Au collège Jean-Lolive de Pantin, en Seine-Saint-Denis, deux classes de troisième ont passé deux mois sans cours de français, faute de professeur. Des élèves de sixième n’y avaient ni français, ni histoire-géographie, ni anglais. Dans la même ville, au collège Jean-Jaurès, il manque une professeure d’espagnol et une autre d’histoire-géographie depuis les vacances d’automne. À Montreuil, au collège Georges-Politzer, en zone d’éducation prioritaire, un poste d’enseignant de technologie n’a pas été pourvu depuis la rentrée alors que cette matière est prise en compte pour le diplôme national du brevet. Le collège souffre également d’un manque de personnel d’entretien et d’hygiène, malgré la crise sanitaire. Dans de nombreux autres établissements du département, des classes se retrouvent sans adulte au tableau. Si bien que certains parents et professeurs, excédés, décident de se mobiliser.

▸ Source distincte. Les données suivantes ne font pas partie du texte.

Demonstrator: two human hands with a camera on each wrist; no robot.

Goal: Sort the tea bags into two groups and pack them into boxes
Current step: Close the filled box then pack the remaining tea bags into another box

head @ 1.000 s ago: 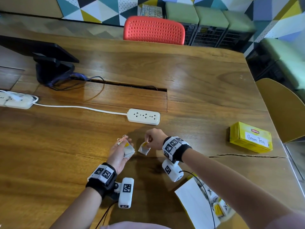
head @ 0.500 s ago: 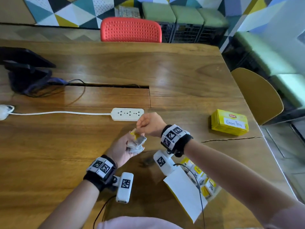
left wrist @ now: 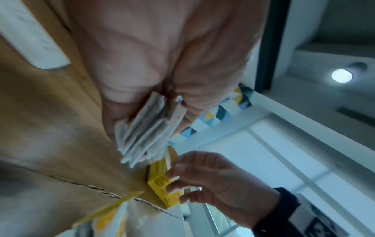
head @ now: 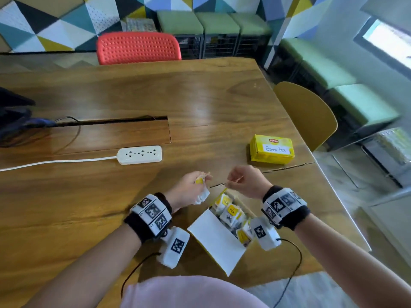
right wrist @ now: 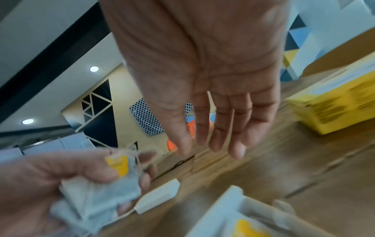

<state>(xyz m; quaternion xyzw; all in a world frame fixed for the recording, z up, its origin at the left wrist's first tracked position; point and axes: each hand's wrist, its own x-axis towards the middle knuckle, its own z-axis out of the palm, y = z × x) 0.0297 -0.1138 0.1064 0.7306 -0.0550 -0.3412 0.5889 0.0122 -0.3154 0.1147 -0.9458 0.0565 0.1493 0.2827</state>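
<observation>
My left hand grips a bunch of white tea bags with yellow tags, just above the table; the bunch shows folded in the left wrist view and blurred in the right wrist view. My right hand hovers a little to the right of it, fingers hanging relaxed and holding nothing. Below both hands an open yellow box with a white lid flap holds several tagged tea bags. A closed yellow box labelled Green Tea lies further back on the right.
A white power strip and its cable lie to the left of the hands. A dark monitor base stands at the far left. A red chair and a yellow chair border the wooden table, whose right edge is close.
My right hand put its tea bag into the left hand's bunch and drew away empty. Both hands have shifted right, over the open box.
</observation>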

8 h 30, devant l’école élémentaire Michelet de Saint-Ouen, le 26 novembre. Des parents d’élèves du collège voisin attendent devant la grille. Ils bravent le froid, banderole à la main : « Attention chute d’école – École publique en danger ». Les élèves n’y ont pas eu un seul cours d’allemand depuis la rentrée, faute d’enseignant. « Notre but aujourd’hui, c’est de montrer qu’un peu partout dans les écoles, il manque du personnel », explique Mélanie Mermoz, représentante des parents d’élèves du collège. Elle a coordonné une action simultanée dans différents collèges, lycées et écoles de la commune pour dénoncer cette situation « catastrophique ».